OTTAWA, CANADA — Canada’s total oilseeds production in marketing year 2022-23 is forecast to increase by 35% compared to the previous year’s drought-stricken harvest, according to a Global Agricultural Information Network report from the Foreign Agricultural Service of the US Department of Agriculture (USDA).
The projected increase to 25.7 million tonnes, which includes canola, soybeans and sunflower seeds, is based primarily on improved canola yields, the USDA said. Severe drought in the Prairies reduced 2021-22 canola yields from 2.34 tonnes per hectare in 2020-21 to only 1.40 tonnes per hectare this year.
Global demand for oilseeds is strong, due to tight global exportable supplies, but Canadian exports will be constrained by relatively low domestic supplies, the USDA said.

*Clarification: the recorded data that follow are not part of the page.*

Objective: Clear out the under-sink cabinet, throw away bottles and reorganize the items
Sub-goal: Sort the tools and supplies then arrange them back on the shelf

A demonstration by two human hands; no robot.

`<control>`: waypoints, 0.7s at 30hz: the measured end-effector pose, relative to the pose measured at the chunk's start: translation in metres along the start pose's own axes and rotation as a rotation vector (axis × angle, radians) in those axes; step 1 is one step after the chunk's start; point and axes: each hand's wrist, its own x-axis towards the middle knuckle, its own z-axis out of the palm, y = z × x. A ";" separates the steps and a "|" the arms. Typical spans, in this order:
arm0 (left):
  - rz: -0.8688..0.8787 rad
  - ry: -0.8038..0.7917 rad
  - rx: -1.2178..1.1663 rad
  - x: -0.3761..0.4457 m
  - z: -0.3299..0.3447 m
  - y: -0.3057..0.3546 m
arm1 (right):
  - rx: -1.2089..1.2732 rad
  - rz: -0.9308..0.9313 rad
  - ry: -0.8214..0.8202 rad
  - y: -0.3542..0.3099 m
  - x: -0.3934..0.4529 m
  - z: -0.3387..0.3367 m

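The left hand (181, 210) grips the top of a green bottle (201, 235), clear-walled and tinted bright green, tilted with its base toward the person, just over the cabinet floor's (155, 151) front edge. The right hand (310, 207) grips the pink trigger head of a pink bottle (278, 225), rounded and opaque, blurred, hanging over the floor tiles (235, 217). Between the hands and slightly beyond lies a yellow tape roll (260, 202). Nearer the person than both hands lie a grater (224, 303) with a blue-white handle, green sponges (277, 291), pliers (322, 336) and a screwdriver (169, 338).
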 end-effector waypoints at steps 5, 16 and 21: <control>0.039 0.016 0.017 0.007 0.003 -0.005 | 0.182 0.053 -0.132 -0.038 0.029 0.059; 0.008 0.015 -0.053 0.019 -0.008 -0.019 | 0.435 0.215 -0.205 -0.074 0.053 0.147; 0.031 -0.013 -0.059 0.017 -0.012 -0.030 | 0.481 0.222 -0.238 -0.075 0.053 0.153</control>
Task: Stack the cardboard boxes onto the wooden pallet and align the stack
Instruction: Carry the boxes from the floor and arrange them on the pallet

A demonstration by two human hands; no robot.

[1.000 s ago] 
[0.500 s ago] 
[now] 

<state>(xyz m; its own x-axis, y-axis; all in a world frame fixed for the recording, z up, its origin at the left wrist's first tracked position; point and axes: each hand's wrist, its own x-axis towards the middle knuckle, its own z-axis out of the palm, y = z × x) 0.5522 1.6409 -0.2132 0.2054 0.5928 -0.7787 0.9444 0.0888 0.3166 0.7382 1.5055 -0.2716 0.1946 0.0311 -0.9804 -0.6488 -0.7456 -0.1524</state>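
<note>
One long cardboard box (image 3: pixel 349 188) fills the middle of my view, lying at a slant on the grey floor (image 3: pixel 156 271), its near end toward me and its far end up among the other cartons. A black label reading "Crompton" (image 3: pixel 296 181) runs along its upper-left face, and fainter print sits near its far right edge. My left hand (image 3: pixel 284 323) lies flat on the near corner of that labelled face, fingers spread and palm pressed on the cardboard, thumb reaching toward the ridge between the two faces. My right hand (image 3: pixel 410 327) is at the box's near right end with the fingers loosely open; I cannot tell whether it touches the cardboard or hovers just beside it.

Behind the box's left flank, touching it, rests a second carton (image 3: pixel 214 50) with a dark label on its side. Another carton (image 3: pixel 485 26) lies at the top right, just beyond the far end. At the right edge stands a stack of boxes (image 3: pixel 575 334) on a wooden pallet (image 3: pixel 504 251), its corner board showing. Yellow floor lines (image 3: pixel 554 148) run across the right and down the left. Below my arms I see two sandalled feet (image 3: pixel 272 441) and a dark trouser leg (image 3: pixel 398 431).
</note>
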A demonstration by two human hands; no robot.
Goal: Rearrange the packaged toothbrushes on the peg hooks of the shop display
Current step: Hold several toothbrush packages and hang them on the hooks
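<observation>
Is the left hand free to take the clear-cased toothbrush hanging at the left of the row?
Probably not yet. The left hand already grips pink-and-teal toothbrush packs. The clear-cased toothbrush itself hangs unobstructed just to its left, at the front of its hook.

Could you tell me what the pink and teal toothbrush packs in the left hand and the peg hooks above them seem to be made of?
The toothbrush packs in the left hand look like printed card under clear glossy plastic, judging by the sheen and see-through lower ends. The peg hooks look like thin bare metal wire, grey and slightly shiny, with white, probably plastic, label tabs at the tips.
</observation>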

Canola oil beginning stocks are forecast to be 70% below the five-year average. Total meal production (soymeal and canola meal) is forecast to increase more than 10% on increased domestic supplies of canola seed, while protein consumption in soymeal equivalent is forecast to fall slightly, in part due to a slight reduction of livestock inventories.
Canada’s canola seed stocks-to-use ratio is forecast to fall to the lowest in more than 20 years by the end of MY 2021-22 on reduced supplies and strong domestic and international demand, the report said.
“Looking beyond MY 2022-23, national canola crush capacity is projected to increase from the current 11.3 million tonnes to 17 million tonnes in 2025,” the USDA said. “This is more canola than Canada harvested in the drought year of MY 2021-22. Investment in crush capacity is largely being driven by the biodiesel and renewable diesel industries.”
Canada is actively exploring export markets for the increased domestic supply of canola meal, which is crucial to supporting crush margins, the USDA said, adding that the “forecasts in this report do not fully reflect trade disruptions at Black Sea ports, and various export bans on crops and fertilizers imposed by Russia, China, and other countries. This forecast depends on world production of alternate oilseeds crops and assumes minimal shift in seeded area for most oilseed crops but lower global sunflower production because of extremely limited planting predicted to occur in Ukraine this year.”